#### [Exercise goal]
Strip the pictures, then copy the remaining data exactly as it stands.

#### [Data]
════════════════════

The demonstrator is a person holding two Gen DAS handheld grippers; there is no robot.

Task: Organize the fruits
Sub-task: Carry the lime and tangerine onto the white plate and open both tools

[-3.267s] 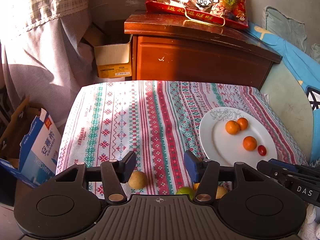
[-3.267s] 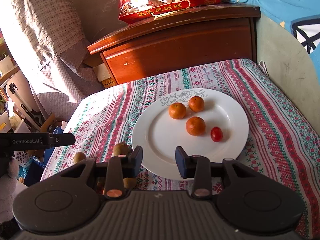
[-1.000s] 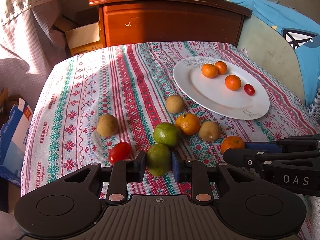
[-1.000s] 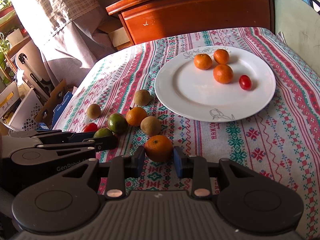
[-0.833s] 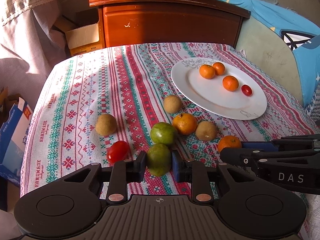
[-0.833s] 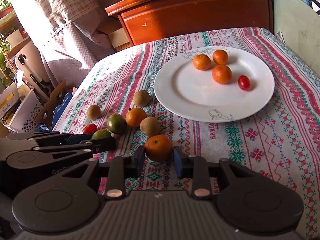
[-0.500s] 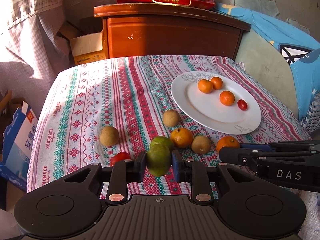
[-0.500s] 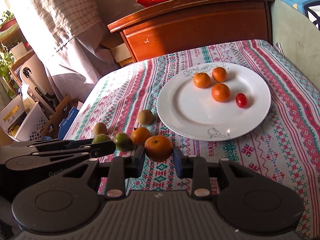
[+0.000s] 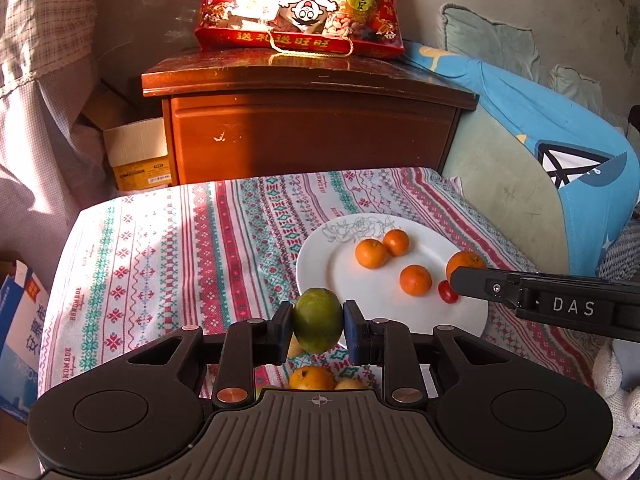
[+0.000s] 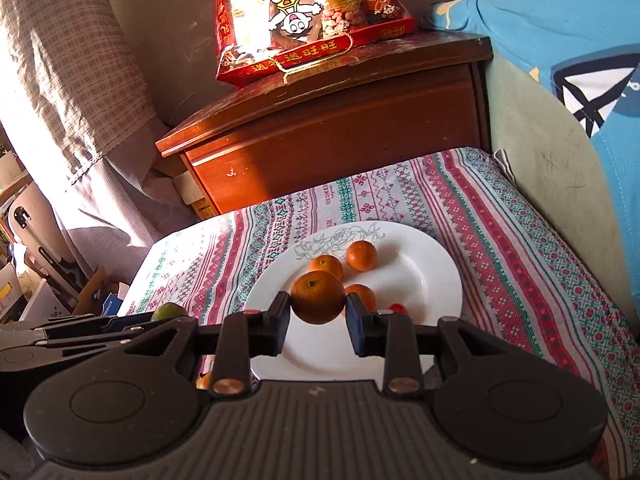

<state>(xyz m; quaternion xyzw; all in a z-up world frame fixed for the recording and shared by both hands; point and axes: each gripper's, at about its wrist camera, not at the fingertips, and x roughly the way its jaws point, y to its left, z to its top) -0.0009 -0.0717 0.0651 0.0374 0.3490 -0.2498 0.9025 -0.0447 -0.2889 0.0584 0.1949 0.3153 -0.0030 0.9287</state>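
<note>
Left wrist view: left gripper (image 9: 317,322) jaws clenched on green fruit (image 9: 318,319), right gripper (image 10: 318,316) likewise on orange (image 10: 318,297).

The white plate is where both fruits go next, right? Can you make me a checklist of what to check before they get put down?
1. Left gripper has a firm hold on the green round fruit: ok, pads press both sides.
2. Right gripper has a firm hold on the big orange tangerine: ok, clamped on both sides.
3. Round white plate has bare room: ok, near half is free.
4. Fruit already on the plate is out of the way: ok, three small tangerines and a red cherry tomato sit toward the far side.
5. Grippers are clear of each other: ok, apart.
6. Each fruit is over the plate: cannot tell for the green one.
</note>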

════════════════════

#### [Exercise answer]
The demonstrator is a person holding two Gen DAS handheld grippers; there is no robot.

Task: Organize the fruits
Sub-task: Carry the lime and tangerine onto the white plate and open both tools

[-3.267s] 
[-3.267s] 
[-1.000s] 
[-1.000s] 
[-0.833s] 
[-0.833s] 
[-0.500s] 
[-0.500s] 
[+0.000s] 
[+0.000s] 

<state>(xyz m; quaternion xyzw; all in a z-up world frame fixed for the recording and shared by both hands; point and axes: each gripper's, at about its wrist camera, not at the fingertips, and x roughly the way its jaws point, y to its left, z to its top) -0.0009 -0.0717 0.0651 0.0374 0.3490 -0.2498 0.9025 -0.0447 -0.2889 0.0584 0.1949 0.3153 -0.0030 0.9287</state>
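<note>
Left wrist view: left gripper (image 9: 317,322) jaws clenched on green fruit (image 9: 318,319), right gripper (image 10: 318,316) likewise on orange (image 10: 318,297).

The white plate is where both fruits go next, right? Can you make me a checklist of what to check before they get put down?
1. Left gripper has a firm hold on the green round fruit: ok, pads press both sides.
2. Right gripper has a firm hold on the big orange tangerine: ok, clamped on both sides.
3. Round white plate has bare room: ok, near half is free.
4. Fruit already on the plate is out of the way: ok, three small tangerines and a red cherry tomato sit toward the far side.
5. Grippers are clear of each other: ok, apart.
6. Each fruit is over the plate: cannot tell for the green one.
</note>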

The exercise is done, with nothing left to add.